Sunday, August 23, 2020

A Good Marriage - Thinking Good Thoughts

 




Pink Gerbera Flower in Closeup Photography

 


A healthy marriage is governed by a cherishing affection for one another. We endure slights, broken promises, and busy schedules that exclude us and make us feel like an unwanted appendage. At times, however, we give in to pitiful feelings and resentful attitudes that affect our flow of love toward one another.

 

A prisoner to our thoughts and feelings, we may even express anger and bitterness at the least appropriate times. God’s Word gives us a clear alternative to this behavior. First, we readily forgive; and second, we think about positive factors in our relationship.
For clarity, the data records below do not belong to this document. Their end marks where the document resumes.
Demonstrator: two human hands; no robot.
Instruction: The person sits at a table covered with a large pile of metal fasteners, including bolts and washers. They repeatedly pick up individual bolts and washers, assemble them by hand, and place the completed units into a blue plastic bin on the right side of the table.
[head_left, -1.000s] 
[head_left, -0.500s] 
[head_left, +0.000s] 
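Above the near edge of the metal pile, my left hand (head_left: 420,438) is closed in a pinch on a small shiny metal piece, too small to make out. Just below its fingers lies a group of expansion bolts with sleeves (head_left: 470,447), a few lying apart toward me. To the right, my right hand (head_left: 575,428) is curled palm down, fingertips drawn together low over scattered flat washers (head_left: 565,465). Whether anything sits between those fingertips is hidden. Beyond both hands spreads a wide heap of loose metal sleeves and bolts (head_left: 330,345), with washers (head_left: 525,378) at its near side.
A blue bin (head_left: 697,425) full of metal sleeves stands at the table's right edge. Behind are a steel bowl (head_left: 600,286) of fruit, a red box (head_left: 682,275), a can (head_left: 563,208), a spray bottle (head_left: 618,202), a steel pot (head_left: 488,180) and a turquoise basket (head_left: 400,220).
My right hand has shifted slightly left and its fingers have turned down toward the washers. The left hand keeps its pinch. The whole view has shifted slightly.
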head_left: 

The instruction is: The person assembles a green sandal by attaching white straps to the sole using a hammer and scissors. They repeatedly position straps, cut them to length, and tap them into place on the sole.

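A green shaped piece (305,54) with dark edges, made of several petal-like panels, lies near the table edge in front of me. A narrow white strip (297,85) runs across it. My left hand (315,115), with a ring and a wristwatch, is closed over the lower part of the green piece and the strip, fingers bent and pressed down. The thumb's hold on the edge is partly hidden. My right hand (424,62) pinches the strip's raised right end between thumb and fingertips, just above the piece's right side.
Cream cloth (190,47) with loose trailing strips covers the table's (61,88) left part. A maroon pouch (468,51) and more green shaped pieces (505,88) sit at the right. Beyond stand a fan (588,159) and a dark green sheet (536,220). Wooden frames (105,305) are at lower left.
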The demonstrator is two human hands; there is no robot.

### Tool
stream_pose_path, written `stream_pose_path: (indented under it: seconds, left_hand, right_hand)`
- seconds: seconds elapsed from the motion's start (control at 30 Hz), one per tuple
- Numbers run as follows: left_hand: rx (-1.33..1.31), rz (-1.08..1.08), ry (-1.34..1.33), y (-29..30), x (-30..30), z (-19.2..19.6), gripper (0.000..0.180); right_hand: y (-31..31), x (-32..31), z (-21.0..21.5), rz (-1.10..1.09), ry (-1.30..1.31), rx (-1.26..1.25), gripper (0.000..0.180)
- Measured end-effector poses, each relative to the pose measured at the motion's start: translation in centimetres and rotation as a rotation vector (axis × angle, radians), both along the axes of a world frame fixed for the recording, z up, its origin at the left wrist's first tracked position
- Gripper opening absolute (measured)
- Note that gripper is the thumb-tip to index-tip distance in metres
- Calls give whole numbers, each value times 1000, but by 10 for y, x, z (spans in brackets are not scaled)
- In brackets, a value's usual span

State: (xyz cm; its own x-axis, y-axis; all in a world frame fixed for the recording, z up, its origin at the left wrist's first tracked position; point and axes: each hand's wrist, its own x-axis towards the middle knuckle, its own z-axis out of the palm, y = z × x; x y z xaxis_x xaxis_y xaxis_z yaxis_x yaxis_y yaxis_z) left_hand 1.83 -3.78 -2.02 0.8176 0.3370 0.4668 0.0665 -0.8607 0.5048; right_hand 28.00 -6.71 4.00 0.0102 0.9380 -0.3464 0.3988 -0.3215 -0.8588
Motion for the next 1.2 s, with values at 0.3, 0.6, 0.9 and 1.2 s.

We focus on the good (Philippians 4:8). 

 

This allows us to retain our loving relationship with one another, and to quickly, honestly and kindly resolve the issues. Nursing our wounds only enlarges the possibility of disagreements from the lies that Satan attempts to use to destroy our marriage, family and life. We never need to cling to destructive thoughts and feelings.

 

Another ploy of the devil is to make us jump to conclusions without getting all the facts before we make a decision. These misunderstanding fester in our heart, and soon they overwhelm and discourage us. We make assumptions that seem reasonable, but that eventually make us look like a fool.

 

The more we allow our mate the benefit of the doubt, the more successful we are in maintaining the flow of love between us. Our spouse may have the best intention, or they may get caught up in an overly scheduled agenda that excludes us. Enlightening them for our need to be scheduled into their calendar may solve the problem.

 

If not, then we may need to get more creative. However, even the most inventive attempts to communicate our needs may continue to fall flat. This is when we can change our focus, and then go to God to receive what our mate continually fails to give to us. We cannot change their behavior, but we can change ours.

 

Prayer:

Father God, You designed marriage as a partnership between two co-heirs to Your Kingdom. As we submit to one another, and consider each other before making any plans or decisions, then we can avoid many conflicts that would otherwise arise in our marriage. Help us to keep a record of the blessings in our relationship, so the negative aspects will not overwhelm us.

 

We want to make giving one another our undivided attention a common practice each day of our marriage. Remind us that we all stumble and have our individual faults (James 3:2); therefore, we need to have the humility and kindness to focus on the good points instead of our mate’s irritating peculiarities (Philippians 4:8). We are Your Bride, and we look forward to spending eternity with You.

 

Thought for the Day:

Date nights give us a longer period of time to convey our love and appreciation for our mate; spending time together may even surprise us when we see how well-suited we are to one another, how much we enjoy each other’s company, and how our mate’s strengths will help us to overcome our weaknesses.